> Task description:
From the first line to the last, please write out the data exactly.

> Data section:
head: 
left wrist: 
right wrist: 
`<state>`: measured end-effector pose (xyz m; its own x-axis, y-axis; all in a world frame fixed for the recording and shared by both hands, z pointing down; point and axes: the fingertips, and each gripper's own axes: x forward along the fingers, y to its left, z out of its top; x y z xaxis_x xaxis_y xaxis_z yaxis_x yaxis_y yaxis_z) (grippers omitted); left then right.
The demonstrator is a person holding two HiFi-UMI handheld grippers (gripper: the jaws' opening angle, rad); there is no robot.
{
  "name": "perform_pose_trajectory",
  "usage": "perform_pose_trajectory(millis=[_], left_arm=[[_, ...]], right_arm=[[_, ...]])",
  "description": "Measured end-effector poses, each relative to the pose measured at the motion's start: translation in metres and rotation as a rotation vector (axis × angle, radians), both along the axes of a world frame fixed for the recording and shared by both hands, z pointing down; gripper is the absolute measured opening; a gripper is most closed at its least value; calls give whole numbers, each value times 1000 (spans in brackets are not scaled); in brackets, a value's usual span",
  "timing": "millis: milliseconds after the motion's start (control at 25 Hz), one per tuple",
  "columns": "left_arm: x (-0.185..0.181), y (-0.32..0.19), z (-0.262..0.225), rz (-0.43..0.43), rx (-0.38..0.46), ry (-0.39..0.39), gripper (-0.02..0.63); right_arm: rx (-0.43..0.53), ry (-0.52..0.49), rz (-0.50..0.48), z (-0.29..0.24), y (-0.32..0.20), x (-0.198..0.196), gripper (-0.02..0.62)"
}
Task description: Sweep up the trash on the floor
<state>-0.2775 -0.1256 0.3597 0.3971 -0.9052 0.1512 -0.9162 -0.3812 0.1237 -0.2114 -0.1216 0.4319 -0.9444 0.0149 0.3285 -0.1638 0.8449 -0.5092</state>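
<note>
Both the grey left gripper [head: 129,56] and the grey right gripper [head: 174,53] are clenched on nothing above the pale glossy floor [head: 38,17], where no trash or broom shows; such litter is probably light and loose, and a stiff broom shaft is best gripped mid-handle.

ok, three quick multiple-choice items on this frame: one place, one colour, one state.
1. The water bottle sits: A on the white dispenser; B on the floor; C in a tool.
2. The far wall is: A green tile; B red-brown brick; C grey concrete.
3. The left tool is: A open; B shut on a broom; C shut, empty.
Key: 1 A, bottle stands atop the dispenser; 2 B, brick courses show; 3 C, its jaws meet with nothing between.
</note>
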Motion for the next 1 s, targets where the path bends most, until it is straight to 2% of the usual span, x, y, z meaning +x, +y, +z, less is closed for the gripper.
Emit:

> Solution to the exercise:
head: 
left wrist: 
right wrist: 
`<state>`: measured end-effector pose (xyz m; its own x-axis, y-axis; all in a world frame fixed for the recording and shared by both hands, z pointing down; point and axes: the fingertips, and each gripper's own axes: x forward along the fingers, y to its left, z out of its top; x y z xaxis_x xaxis_y xaxis_z yaxis_x yaxis_y yaxis_z) (grippers omitted); left then right.
The demonstrator is a person holding two HiFi-UMI handheld grippers (gripper: the jaws' opening angle, rad); there is no robot.
{
  "name": "perform_pose_trajectory",
  "usage": "perform_pose_trajectory(millis=[_], left_arm=[[_, ...]], right_arm=[[_, ...]])",
  "description": "Measured end-effector poses, each relative to the pose measured at the motion's start: translation in metres and rotation as a rotation vector (axis × angle, radians), both along the axes of a world frame fixed for the recording and shared by both hands, z pointing down; gripper is the absolute measured opening; a gripper is most closed at its least value; calls give whole numbers, each value times 1000 (spans in brackets are not scaled); in brackets, a value's usual span",
  "timing": "millis: milliseconds after the motion's start (control at 25 Hz), one per tuple",
  "columns": "left_arm: x (-0.185..0.181), y (-0.32..0.19), z (-0.262..0.225), rz (-0.43..0.43), rx (-0.38..0.46), ry (-0.39..0.39), gripper (-0.02..0.63); right_arm: rx (-0.43..0.53), ry (-0.52..0.49), rz (-0.50..0.48), z (-0.29..0.24), y (-0.32..0.20), x (-0.198..0.196), gripper (-0.02..0.62)"
}
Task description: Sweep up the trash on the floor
<state>-0.2775 -0.1256 0.3597 0.3971 -0.9052 0.1512 -0.9162 -0.3812 0.1237 -0.2114 -0.1216 0.4319 -0.9444 0.0149 0.3285 -0.1638 0.8449 -0.5092</state>
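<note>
Both the grey left gripper [head: 129,56] and the grey right gripper [head: 174,53] are clenched on nothing above the pale glossy floor [head: 38,17], where no trash or broom shows; such litter is probably light and loose, and a stiff broom shaft is best gripped mid-handle.

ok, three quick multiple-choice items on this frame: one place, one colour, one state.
1. The water bottle sits: A on the white dispenser; B on the floor; C in a tool.
2. The far wall is: A green tile; B red-brown brick; C grey concrete.
3. The left tool is: A open; B shut on a broom; C shut, empty.
Key: 1 A, bottle stands atop the dispenser; 2 B, brick courses show; 3 C, its jaws meet with nothing between.
</note>
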Motion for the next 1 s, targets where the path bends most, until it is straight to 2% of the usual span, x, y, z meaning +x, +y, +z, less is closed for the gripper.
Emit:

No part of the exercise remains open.